Required work |
From the data below, set down exactly the lines between the one holding "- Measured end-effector" and the one holding "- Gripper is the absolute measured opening", inclusive, and no others.

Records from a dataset
*** Begin section ***

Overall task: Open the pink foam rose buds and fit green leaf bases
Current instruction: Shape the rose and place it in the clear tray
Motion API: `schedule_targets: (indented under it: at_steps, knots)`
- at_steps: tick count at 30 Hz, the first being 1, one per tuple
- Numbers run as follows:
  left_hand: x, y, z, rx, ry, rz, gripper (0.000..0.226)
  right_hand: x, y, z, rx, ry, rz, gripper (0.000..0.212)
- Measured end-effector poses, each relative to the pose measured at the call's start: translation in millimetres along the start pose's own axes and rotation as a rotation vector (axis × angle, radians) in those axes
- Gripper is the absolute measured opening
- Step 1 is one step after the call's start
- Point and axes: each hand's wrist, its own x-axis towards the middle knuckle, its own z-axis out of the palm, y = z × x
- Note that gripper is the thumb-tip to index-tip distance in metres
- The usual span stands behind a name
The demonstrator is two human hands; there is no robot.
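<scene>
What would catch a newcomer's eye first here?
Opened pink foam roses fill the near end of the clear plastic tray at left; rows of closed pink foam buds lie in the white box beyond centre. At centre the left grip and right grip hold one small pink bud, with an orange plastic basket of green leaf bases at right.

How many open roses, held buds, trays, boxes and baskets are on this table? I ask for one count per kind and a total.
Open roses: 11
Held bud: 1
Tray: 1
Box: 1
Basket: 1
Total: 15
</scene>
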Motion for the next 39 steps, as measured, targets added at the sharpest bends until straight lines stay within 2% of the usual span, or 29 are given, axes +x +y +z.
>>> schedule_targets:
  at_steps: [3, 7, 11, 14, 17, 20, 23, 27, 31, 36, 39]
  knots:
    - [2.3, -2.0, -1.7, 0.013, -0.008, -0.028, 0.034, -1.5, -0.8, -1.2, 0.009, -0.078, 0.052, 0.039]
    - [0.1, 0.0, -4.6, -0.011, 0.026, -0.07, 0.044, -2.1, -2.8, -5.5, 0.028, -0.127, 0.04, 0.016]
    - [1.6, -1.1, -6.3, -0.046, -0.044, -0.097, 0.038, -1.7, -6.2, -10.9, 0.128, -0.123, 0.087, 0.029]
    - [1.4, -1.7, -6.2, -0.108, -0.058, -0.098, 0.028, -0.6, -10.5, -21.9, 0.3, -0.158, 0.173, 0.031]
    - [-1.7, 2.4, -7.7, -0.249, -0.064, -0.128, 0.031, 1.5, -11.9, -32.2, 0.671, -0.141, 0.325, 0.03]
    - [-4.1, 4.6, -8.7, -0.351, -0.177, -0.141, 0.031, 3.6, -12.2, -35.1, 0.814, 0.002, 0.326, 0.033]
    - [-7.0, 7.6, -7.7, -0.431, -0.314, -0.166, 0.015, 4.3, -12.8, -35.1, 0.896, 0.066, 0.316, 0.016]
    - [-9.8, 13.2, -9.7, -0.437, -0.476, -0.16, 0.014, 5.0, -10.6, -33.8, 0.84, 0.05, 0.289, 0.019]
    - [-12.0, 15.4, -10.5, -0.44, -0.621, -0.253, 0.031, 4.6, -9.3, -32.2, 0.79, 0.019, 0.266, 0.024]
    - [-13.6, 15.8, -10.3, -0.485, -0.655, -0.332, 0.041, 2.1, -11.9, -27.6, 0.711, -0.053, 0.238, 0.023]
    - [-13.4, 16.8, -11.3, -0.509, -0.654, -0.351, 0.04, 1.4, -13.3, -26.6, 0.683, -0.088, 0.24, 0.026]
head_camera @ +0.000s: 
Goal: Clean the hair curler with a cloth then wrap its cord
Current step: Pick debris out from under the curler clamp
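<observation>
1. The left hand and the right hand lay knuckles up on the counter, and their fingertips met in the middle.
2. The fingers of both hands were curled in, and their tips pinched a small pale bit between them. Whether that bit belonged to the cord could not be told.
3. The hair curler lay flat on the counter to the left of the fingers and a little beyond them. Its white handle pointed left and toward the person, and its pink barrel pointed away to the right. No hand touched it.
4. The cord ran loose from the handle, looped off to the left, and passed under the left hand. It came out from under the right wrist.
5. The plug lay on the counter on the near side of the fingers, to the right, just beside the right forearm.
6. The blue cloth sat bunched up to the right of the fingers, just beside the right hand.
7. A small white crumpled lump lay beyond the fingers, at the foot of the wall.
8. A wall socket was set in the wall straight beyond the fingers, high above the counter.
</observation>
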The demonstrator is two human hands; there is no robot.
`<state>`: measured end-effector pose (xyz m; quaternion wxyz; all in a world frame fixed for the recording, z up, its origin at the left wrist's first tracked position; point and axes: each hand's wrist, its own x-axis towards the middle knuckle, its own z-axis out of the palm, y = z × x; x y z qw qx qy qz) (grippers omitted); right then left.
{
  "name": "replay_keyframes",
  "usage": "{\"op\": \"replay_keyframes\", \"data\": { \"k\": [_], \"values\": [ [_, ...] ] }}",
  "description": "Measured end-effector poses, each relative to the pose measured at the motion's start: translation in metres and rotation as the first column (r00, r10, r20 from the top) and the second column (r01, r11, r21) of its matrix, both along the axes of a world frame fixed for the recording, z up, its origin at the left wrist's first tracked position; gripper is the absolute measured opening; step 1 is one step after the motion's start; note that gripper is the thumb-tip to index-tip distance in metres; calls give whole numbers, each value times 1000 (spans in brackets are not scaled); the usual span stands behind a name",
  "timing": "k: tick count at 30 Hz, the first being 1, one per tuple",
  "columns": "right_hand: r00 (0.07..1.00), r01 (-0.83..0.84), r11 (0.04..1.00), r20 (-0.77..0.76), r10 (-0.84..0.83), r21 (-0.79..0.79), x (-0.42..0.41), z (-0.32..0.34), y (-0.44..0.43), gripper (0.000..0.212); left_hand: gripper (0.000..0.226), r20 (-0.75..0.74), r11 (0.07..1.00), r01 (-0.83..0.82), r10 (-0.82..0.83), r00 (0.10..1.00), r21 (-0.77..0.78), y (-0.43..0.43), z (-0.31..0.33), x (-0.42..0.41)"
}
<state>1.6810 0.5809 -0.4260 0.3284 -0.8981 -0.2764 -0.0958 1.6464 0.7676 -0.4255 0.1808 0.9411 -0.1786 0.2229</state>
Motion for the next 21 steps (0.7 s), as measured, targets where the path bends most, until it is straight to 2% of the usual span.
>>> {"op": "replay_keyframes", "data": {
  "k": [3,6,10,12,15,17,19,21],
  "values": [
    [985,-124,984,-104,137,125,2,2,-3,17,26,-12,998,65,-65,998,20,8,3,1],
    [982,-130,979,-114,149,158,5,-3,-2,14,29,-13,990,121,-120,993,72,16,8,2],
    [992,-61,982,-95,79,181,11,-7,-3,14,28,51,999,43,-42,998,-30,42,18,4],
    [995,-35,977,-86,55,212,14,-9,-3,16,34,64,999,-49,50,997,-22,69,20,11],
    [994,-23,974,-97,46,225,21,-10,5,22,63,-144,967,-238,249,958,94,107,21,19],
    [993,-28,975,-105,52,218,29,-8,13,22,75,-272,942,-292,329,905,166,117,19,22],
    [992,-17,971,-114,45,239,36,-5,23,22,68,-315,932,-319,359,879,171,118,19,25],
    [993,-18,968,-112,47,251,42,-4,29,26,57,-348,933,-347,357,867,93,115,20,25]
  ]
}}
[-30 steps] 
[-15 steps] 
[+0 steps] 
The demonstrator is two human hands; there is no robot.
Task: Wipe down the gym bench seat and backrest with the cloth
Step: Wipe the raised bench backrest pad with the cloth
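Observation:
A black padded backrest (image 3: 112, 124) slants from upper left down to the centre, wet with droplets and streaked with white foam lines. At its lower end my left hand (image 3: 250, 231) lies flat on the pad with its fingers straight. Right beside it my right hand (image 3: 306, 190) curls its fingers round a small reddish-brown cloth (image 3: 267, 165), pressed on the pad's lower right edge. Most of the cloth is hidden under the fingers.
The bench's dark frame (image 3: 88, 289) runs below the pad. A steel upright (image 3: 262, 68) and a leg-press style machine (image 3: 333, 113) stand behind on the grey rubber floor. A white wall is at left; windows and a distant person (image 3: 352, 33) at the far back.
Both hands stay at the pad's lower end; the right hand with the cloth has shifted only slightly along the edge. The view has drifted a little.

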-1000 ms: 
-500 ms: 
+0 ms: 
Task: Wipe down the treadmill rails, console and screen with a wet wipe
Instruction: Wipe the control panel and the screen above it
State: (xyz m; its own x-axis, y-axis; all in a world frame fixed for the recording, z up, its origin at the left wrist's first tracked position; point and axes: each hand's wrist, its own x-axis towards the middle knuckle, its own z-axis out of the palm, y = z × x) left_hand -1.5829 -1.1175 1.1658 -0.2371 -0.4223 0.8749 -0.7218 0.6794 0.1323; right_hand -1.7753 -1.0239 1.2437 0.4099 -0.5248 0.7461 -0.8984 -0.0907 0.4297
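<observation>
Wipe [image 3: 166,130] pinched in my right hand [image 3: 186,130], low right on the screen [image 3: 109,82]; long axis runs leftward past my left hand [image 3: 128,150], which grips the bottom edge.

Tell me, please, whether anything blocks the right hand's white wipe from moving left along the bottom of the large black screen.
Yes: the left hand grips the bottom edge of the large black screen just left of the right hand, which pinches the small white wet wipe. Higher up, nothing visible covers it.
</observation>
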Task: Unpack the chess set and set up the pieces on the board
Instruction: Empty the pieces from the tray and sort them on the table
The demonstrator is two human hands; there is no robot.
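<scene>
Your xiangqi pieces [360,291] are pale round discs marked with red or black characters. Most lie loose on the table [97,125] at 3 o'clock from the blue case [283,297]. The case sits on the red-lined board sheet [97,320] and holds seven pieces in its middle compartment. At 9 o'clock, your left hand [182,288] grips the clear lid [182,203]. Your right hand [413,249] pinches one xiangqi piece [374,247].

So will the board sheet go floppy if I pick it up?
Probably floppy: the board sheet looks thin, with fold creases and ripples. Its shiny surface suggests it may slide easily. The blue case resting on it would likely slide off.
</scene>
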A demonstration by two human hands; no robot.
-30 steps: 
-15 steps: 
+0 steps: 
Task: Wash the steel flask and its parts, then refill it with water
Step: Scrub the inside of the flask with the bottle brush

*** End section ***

Finished task |
- Measured end-effector poses, each relative to the pose measured at the call's start: translation in millimetres along the start pose's own axes and rotation as a rotation vector (axis × angle, radians) in those axes
- Gripper is the absolute measured opening

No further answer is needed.